Per legge la puntura di un ago non è nemmeno un esperimento; quindi, le statistiche ufficiali, che mostrano milioni di animali utilizzati, fanno riferimento sempre ad esperimenti invasivi.

Solo per fare alcuni esempi citati nella legge stessa: scosse elettriche inevitabili (ad esempio per indurre impotenza acquisita); stress da immobilizzazione per indurre ulcere gastriche o insufficienze cardiache; nuoto forzato o altri esercizi in cui il punto finale e' l'esaurimento. Esperimenti a cui si aggiunge la violenza fisica e psicologica della stabulazione. Un cane o una scimmia non sono nati per vivere in una minuscola gabbia illuminata dal neon con una griglia come parete.

Quindi perché non si sente più parlare di vivisezione?

Il sottile inganno sta nell’utilizzare etichette che “rassicurano” il cittadino che tale orrore non esiste più; giornali, media e ricercatori che usano animali, scelgono di non far vedere ciò che accade nei laboratori negando il diritto alla conoscenza e alla scelta per una ricerca diversa

Se facessimo entrare le telecamere in uno stabulario, cosa vedremmo e sentiremmo? Le poche volte che ci sono riusciti, abbiamo trovato animali impazziti che bevevano la loro stessa urina, ridicolizzati dal personale che li usava come marionette o lasciati morire agonizzanti sul fondo delle gabbie. Se non fosse vero perché non mostrano mai quello che accade nei laboratori? Perché non danno in adozione gli animali che sopravvivono?

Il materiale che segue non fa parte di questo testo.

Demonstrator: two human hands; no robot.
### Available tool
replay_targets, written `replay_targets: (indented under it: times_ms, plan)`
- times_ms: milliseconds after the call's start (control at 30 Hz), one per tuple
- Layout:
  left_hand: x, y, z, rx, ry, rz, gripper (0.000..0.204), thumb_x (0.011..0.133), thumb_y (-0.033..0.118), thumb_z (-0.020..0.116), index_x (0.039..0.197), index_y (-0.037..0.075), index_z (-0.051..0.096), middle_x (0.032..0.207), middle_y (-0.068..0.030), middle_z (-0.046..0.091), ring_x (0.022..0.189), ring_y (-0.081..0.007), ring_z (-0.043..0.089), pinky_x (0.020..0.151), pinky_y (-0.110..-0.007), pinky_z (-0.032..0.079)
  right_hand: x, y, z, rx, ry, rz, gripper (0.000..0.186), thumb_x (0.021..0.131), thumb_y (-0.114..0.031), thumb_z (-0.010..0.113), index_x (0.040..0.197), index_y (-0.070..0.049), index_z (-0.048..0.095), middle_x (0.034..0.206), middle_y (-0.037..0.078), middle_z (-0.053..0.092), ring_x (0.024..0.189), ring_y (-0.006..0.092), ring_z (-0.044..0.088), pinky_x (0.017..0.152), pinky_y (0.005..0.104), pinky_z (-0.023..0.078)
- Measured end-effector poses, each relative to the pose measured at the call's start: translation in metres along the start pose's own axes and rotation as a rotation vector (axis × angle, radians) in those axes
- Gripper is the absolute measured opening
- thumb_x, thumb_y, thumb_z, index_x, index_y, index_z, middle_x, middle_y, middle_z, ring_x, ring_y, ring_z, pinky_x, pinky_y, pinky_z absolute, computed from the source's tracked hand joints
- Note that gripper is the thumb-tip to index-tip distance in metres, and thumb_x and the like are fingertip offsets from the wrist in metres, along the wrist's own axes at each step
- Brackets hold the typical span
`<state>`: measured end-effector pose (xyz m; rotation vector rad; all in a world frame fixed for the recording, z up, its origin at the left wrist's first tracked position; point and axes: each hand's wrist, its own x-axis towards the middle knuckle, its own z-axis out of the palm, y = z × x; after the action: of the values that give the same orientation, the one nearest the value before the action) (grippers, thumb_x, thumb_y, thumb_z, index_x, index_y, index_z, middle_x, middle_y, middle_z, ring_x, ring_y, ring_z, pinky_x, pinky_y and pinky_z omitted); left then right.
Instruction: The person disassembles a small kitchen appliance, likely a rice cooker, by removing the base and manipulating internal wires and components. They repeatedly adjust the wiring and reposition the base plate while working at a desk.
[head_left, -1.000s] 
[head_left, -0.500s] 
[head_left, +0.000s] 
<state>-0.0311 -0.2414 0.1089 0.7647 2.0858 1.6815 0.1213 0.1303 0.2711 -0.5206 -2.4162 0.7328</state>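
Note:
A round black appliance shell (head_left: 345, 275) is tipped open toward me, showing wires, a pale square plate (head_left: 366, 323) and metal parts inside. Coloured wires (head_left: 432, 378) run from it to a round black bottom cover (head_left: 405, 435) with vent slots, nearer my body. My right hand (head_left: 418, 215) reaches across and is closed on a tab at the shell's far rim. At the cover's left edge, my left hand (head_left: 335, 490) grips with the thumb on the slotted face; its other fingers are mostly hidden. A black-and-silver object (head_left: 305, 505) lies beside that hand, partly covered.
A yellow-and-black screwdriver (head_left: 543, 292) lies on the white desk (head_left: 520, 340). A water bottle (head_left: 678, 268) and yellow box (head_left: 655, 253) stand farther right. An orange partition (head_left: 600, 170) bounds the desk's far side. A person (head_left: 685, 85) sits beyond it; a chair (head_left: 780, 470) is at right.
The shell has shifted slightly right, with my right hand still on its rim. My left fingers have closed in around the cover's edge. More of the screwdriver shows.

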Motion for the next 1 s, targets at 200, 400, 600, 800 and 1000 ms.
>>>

I progetti prevedono inserzione di cannule direttamente nella giugulare, impianti cranici, elettrodi nel cervello, fratture ossee, non esiste un esperimento senza dolore, chi afferma il contrario va contro la definizione stessa della legge volendo fare presa sull’opinione pubblica e continuando a non impegnarsi nella promozione dei modelli animal-free.

I primi che dovrebbero lottare per una scienza human-based senza animali sono i ricercatori stessi e chi rappresenta gli istituti di ricerca visto che lo dice la legge nero su bianco; invece, viviamo incredibilmente in un Paese che continua a sostenere e dare spazio a difensori della vivisezione, offrendo il fianco a un Europa che ci deride.